Сегодня знаменитому французскому шансонье и актеру Жаку Брелю исполнилось бы 70 лет. За свою недолгую жизнь — он умер накануне 50-летия — Брель испробовал эстраду, театр, кино, испытал приключения в воздухе и на море, но также и унижения и разочарования. Он хотел "жить в полный рост" — так называлась одна из его песен.
Жить в благополучной Бельгии, участвовать в семейном деле (Брель-старший владел картонажной фабрикой) — это, по мнению Бреля-младшего: сорочка и галстук, обеды с нужными людьми, вечером — тапочки, газета, жена, дети, ночник, а утром все сызнова. Уже отец семейства, 24-летний бизнесмен, Брель сбежал в Париж, повторив авантюру Поля Гогена. Перспектива стать по-бодлеровски "проклятым артистом" его не страшила: ведь его песенки на вечеринках встречали "на ура".
Париж хоть и южнее Брюсселя, но по приему иностранцев прохладнее. В студиях звукозаписи: "В том, что вы собираетесь петь (а вы вообще-то поете?), есть нечто любопытное. Но с вашей-то физиономией и на эстраду... А впрочем, звоните". Первая пластинка 1953 года на 78 оборотов — провал, 1954-го — то же самое. Отклик в прессе: "Между прочем, на Брюссель по-прежнему идут поезда". Но упрямый валлонец остался, чтобы поразмыслить. Ему нужно было найти лакуну во французском "шансоне". Провансалец Жорж Брассанс не столько пел, сколько рассказывал под гитару легенды и притчи, томный Шарль Азнавур начинал восходить под шлейфом Эдит Пиаф, меланхолическую Жюльетт Греко ценил сартровский Сен-Жермен. Где же место Бреля?

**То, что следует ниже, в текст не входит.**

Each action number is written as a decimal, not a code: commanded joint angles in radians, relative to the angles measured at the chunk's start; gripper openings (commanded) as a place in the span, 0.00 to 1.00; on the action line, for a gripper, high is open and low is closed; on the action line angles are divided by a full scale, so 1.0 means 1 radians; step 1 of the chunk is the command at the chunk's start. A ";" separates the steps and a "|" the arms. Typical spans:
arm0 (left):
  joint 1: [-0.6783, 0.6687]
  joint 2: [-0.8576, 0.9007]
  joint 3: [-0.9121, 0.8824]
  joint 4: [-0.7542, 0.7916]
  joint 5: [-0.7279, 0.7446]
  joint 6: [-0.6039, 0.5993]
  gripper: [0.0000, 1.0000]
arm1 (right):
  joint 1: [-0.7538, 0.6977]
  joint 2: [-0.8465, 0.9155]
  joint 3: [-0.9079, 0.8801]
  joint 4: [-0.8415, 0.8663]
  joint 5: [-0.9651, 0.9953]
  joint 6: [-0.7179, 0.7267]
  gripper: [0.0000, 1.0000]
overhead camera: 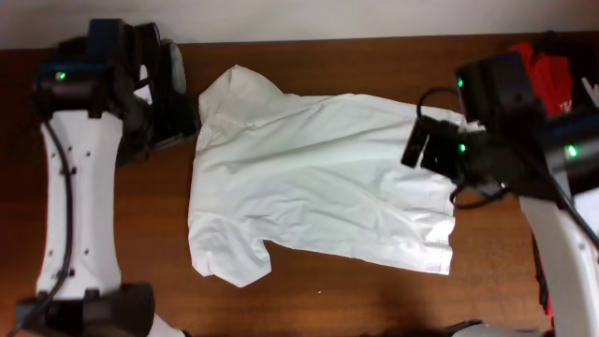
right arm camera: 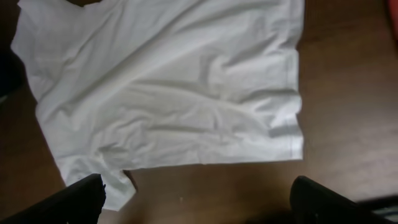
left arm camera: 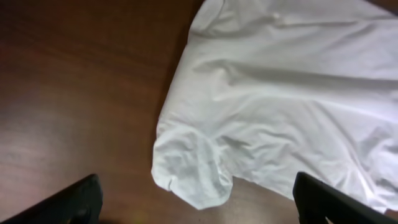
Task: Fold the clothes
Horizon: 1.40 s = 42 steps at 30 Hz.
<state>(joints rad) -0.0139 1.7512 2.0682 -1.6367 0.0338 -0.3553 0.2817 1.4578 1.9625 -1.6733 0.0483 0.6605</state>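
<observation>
A large plain white T-shirt (overhead camera: 314, 178) lies spread flat on the brown table, neck end to the left, hem to the right. It fills the top right of the left wrist view (left arm camera: 280, 99), with one sleeve pointing at the camera, and most of the right wrist view (right arm camera: 168, 87). My left gripper (overhead camera: 173, 98) hangs open and empty above the table, just left of the shirt's upper sleeve; its fingers show in the left wrist view (left arm camera: 199, 214). My right gripper (overhead camera: 426, 145) hangs open and empty above the shirt's hem end; its fingers show in the right wrist view (right arm camera: 199, 208).
A pile of red and dark clothes (overhead camera: 552, 65) lies at the table's far right edge. The table's back edge meets a pale wall (overhead camera: 309, 19). Bare wood (overhead camera: 309, 300) shows in front of the shirt.
</observation>
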 commanded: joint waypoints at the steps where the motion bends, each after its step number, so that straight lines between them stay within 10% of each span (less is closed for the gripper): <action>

Сначала Брель брался за все: турне по захолустью — готов, 300 выступлений в год — годится. При этом он панически боялся публики, но на сцене его мандраж превращался в бешеную энергетику. Зал немел, пытаясь уследить за мелодией, за скороговоркой или за распевностью "непредсказуемого Жака". "Вальс в 1000 тактов" сможет проговорить, а не то что спеть, не каждый француз, "Равнинную страну" осторожно произносят абитуриенты театральных вузов, да и лицеисты, в учебниках которых это стихотворение напечатано. Это уже классика французской поэзии. От задушевности ("Лишь не уходи") Брель запросто переходит к шкоде и сарказму ("Буржуа",— расплата за брюссельское благополучие?), а потом снова — "Не бросай меня" и "Когда есть только любовь".
После триумфов 50-60-х в престижных мюзик-холлах "Бобино" и "Олимпия" Брелю стало тоскливо. Снова замаячили тапочки-газета-шторы... Унылое благополучие. Как некогда напутствовал Хемингуэй: "Если у вас проблемы, берите фонарик и копье и отправляйтесь на львиную охоту. Если и это вас уже не будоражит, бросайте это никчемное занятие". Брель и бросил. Перестал появляться на эстраде, но не писать стихи.
Увидев в Нью-Йорке мюзикл Дейла Вассермана "Человек из Ламанчи", перевел, переинтерпретировал его на французский лад. Брель--Дон-Кихот--Сервантес — не шоу, это мини-представление о себе самом: об иллюзиях, о прекраснодушной мечте. Каждое представление — аншлаг. Публика, как в последние дни Пиаф, почти садистски ждала, когда актер "сломается". Не дождалась. Брель стал киноактером. После роли волокиты-вольтерьянца в фильме "Мой дядя Бенжамен" уже никто не прохаживался по поводу его "лошадиной" физиономии. Он стал "душкой". Он стал наравне с Делоном и Бельмондо.
Но и кино наскучило Брелю, хотя он потом снимался во множестве фильмов. Больше всего он хотел сыграть "в жизнь": стать новым Экзюпери или Бомбаром: летать (он и перелетел на спортивном самолетике из Парижа в Бейрут), плавать (прошел на паруснике Атлантику и Тихий до Маркизских островов). Обнаружился рак легких — он шутил на последних репетициях: "Ребята, тут под фортепьяно не видно моего легкого?" И последняя печальная шутка: "Похороните меня рядом с Гогеном". Оба они — беглецы из мира благополучия — оказались соседями на кладбище острова Атюона на Маркизах.